The material below holds a span beginning at the line with "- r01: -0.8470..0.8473" and ending at the line with "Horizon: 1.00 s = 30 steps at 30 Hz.". Quote that span exactly, both ends included, and only that span.

(Exercise inputs Opens)

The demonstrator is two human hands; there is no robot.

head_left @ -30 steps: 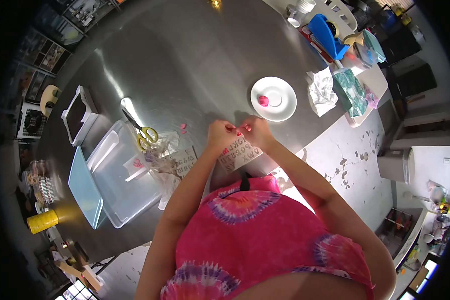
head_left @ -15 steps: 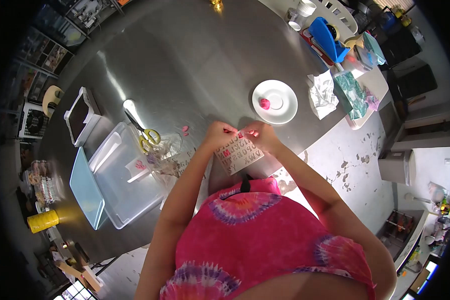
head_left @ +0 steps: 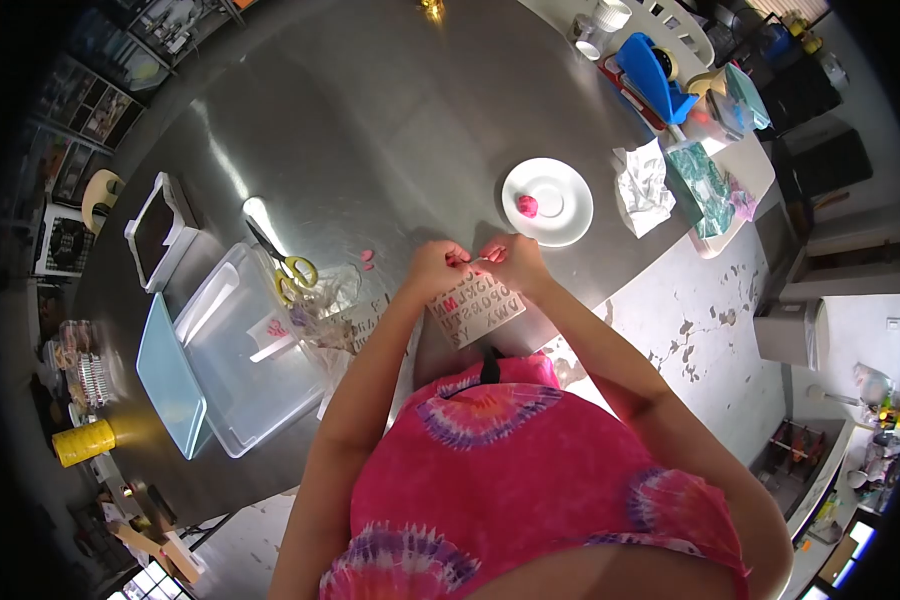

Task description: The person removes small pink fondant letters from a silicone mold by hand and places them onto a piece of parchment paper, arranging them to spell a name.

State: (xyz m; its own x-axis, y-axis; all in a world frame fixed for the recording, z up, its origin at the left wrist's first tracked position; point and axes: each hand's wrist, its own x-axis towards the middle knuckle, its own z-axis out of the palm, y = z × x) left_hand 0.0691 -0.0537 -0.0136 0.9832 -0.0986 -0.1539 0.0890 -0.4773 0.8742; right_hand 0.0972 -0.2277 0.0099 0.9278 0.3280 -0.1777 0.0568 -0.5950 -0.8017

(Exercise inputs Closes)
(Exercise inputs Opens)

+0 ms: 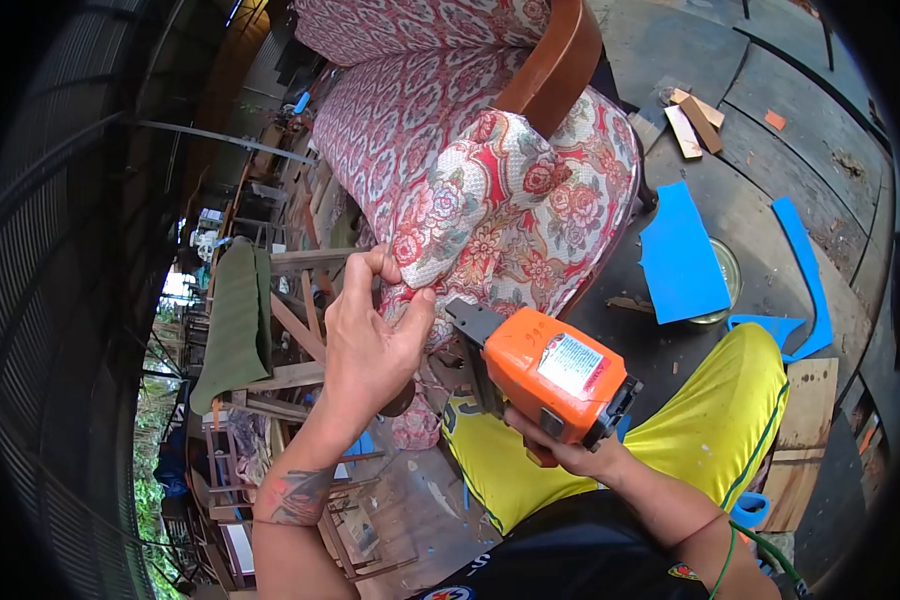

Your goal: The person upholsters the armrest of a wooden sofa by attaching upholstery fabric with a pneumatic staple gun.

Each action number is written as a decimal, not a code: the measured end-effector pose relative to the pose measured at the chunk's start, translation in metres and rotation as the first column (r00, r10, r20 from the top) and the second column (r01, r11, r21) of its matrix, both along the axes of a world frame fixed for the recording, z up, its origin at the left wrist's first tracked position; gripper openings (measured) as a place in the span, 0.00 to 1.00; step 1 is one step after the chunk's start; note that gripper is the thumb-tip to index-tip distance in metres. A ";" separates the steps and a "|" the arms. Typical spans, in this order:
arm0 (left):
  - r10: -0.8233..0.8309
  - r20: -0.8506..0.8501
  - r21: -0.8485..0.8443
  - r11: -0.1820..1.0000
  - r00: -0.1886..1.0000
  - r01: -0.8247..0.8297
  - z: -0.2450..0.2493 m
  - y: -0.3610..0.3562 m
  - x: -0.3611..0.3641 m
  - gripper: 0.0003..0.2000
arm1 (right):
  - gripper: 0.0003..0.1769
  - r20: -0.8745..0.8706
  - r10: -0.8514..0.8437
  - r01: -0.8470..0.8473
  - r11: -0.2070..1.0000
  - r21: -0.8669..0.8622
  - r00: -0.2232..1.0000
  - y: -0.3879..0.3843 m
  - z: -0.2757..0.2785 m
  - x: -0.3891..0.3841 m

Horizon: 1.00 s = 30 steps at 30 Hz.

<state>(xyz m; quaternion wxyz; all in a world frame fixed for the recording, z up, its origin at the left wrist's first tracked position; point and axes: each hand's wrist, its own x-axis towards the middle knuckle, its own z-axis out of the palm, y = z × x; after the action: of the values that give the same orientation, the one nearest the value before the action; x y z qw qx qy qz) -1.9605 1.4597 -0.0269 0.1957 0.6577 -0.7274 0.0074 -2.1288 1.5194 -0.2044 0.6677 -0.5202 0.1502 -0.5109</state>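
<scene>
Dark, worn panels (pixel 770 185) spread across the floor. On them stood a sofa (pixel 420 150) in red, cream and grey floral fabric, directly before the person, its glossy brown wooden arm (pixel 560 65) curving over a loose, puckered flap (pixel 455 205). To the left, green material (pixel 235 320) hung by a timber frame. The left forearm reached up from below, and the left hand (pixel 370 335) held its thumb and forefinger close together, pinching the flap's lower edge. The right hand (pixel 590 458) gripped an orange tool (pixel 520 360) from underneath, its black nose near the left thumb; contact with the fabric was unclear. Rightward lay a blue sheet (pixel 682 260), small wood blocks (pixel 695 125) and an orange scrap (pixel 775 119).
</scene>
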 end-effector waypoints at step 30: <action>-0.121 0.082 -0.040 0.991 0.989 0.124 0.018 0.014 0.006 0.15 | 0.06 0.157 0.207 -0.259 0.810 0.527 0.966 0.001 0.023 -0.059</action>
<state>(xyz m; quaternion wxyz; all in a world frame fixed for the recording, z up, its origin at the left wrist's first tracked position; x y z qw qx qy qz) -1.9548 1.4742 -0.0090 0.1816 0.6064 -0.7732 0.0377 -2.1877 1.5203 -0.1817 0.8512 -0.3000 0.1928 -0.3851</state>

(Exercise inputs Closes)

→ Output below
  - r01: -0.8470..0.8473
  - r11: -0.2070..1.0000
  - r21: -0.8669..0.8622
  - r00: -0.2232..1.0000
  - y: -0.3879..0.3843 m
  - z: -0.2757..0.2785 m
  - x: -0.3891..0.3841 m

Horizon: 1.00 s = 30 steps at 30 Hz.

The response is now complete.